Slope geometry variables are important in determining the value of both shear stress and normal stress. Profile curvature may provide an indication of any support at the slope base. Geological mapping may provide important information relating to several variables: rock density; spacing of planes of weakness; and frictional properties along planes of weakness. Water-related variables may play a role in the friction along the failure plane.

5.4 Debris flows

Takahashi (1981) outlines some of the conditions that must be met for the initiation of debris flows. The tangent slope of the debris flow must exceed the following two conditions:

$$ \frac{{c*(\rho_{\text{g}} - \rho_{\text{f}} )}}{{c*(\rho_{\text{g}} - \rho_{\text{f}} ) + \rho_{\text{f}} (1 + h_{0} d^{ - 1} )}}\tan \phi $$

and

$$ \frac{{c*(\rho_{\text{g}} - \rho_{\text{f}} )}}{{c*(\rho_{\text{g}} - \rho_{\text{f}} ) + \rho_{\text{f}} (1 + \kappa^{ - 1} )}}\tan \phi $$

where c* is grain concentration by volume in the static bed, ρ g is density of sediment grains (kg m−3), ρ f is density of fluid (kg m−3), h 0 is depth of water flow (m), d is diameter of grains (m), φ is internal friction angle and κ is a numerical coefficient (determined from experiments to be about 0.7).

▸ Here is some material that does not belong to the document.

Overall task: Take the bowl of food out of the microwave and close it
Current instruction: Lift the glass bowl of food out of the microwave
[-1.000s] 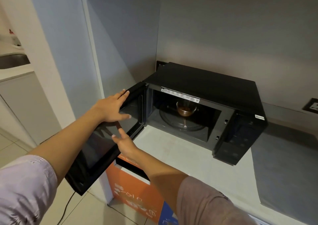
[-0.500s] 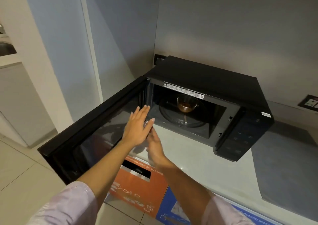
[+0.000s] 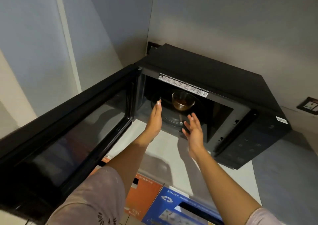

Based on the above mechanical theory, several variables related to slope geometry may be important for debris flow initiation (e.g., slope gradient, profile curvature, plan curvature), as well as several water-related variables (see section on debris slides for complete list and details). Sediment that collects in gullies (which has the potential to be involved in debris flow activity) may or may not show a relation to underlying geology, depending on whether the bedrock has been scoured or not.

5.5 Debris avalanches

Debris avalanches involve the chaotic movement of rocks, soil and/or debris mixed with water and/or ice on steep slopes, and the flow is largely unconfined. Earthquakes may be an initial trigger of such events, and as material moves downslope, water and/or ice may be incorporated into the mass. Saturation of the material by water independent of earthquake activity may also be an important triggering mechanism. Mechanical theory of debris avalanches is not as well developed as for other more common landslide types, given their less frequent occurrence and often very unique situations. However, many of the same mechanical variables noted for debris slide and debris flow initiation are expected to be important. The variable coverages that might be significant are slope geometry and water-related characteristics, such as those discussed in the above sections.

5.6 Final selection of variables

Based on the above discussion, the following variable coverages are selected for incorporation in our discriminant function analysis: slope, profile curvature, plan curvature, elevation, precipitation, specific catchment area, aspect, bedrock geology and distance to nearest fault line (Table 2). The abstraction process for these variables, during which information is generalized into map coverages, may introduce errors, which can be further perpetuated through GIS manipulation and analysis (Walsh et al. 1987; Guzzetti et al. 1999). The use of stepwise discriminant function analysis allows for identification of variable combinations that are the best predictors of our grouping variable (failed vs. unfailed locations).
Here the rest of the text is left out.